**TO DO:**
Only the stretch of the listing below that runs from the line with "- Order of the" through the line with "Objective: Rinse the" is to be printed, exactly and with both ends.

**RAW DATA:**

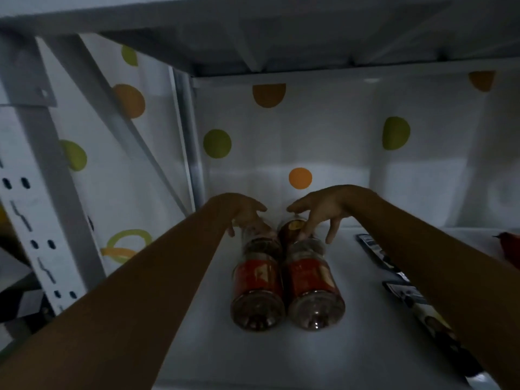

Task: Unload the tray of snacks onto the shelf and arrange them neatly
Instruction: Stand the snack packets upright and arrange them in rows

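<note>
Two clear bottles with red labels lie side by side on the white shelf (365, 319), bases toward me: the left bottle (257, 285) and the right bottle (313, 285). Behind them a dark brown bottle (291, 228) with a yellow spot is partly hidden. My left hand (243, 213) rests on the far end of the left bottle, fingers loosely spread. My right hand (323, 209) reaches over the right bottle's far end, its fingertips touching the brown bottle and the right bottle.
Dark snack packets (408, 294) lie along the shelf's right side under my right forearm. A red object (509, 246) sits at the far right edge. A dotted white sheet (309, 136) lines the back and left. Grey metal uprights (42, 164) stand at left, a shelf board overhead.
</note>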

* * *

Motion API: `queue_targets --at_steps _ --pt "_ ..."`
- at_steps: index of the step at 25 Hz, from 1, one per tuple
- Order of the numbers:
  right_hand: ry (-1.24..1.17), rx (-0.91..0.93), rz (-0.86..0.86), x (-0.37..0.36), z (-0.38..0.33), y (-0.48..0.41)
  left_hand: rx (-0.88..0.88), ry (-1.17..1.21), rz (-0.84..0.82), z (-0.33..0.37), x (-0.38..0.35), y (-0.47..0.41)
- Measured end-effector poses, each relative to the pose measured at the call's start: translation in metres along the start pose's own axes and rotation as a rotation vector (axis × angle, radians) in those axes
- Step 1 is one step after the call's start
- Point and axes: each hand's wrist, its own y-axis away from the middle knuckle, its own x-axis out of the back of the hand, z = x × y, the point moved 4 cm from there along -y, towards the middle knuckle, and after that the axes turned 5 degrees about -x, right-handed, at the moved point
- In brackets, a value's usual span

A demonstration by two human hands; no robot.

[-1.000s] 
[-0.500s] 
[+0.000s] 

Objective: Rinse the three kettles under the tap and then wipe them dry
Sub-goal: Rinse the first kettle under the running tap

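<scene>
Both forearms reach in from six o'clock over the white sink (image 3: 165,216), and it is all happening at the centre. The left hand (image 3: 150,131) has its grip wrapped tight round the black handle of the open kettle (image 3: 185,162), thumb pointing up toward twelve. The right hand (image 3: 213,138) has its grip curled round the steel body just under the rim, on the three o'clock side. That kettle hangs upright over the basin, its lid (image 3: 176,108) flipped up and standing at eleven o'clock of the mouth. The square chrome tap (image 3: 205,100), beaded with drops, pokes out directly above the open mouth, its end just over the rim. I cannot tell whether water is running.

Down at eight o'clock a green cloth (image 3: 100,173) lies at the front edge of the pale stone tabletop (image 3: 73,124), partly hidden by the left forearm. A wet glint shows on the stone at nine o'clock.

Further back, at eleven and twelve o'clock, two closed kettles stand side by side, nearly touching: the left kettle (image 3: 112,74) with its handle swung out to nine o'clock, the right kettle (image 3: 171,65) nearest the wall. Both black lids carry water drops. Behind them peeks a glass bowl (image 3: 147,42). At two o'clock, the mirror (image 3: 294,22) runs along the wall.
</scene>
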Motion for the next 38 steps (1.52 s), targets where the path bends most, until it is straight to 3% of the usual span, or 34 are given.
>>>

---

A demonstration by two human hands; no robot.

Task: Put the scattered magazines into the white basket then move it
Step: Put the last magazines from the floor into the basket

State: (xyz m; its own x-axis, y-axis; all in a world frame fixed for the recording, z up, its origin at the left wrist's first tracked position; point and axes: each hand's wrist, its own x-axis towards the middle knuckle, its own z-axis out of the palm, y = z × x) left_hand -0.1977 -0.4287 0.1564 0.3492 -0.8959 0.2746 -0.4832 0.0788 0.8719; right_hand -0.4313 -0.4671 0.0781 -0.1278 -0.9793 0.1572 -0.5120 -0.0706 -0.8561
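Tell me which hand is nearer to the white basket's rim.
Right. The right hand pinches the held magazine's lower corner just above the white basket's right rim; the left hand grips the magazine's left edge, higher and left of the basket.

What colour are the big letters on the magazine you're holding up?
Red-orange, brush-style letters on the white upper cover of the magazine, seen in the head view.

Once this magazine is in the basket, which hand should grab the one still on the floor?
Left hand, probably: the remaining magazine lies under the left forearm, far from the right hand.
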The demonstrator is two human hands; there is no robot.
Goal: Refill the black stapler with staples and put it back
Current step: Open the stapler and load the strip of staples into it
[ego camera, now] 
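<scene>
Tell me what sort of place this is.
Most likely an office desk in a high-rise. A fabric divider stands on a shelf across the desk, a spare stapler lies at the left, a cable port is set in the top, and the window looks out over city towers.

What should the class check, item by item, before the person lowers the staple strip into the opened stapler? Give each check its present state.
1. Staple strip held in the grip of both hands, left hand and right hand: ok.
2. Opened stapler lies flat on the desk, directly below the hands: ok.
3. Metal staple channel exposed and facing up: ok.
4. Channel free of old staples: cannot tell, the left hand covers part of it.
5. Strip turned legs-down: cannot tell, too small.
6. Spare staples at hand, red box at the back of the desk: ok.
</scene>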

**TASK ANSWER:**
- Order of the numbers:
  right_hand: ry (-1.24..1.17), rx (-0.91..0.93), rz (-0.86..0.86), x (-0.37..0.36), z (-0.38..0.33), y (-0.48..0.41)
  left_hand: rx (-0.88..0.88), ry (-1.17..1.21), rz (-0.84..0.82), z (-0.33..0.37), x (-0.38..0.35), y (-0.47..0.41)
- Measured end-effector poses, each relative to the pose measured at the call's start: translation in metres along the start pose's own axes and rotation as a rotation vector (axis × angle, radians) in those axes
- Step 1 is one step after the call's start
- Point and axes: each hand's wrist, its own y-axis away from the middle knuckle, its own x-axis out of the back of the hand, z = x × y, the point moved 4 cm from there along -y, towards the middle knuckle, and after that the axes turned 5 degrees about -x, right-handed, at the moved point
- In brackets, a value's usual span

A demonstration by two human hands; no robot.

[-1.000s] 
[-0.500s] 
[+0.000s] 

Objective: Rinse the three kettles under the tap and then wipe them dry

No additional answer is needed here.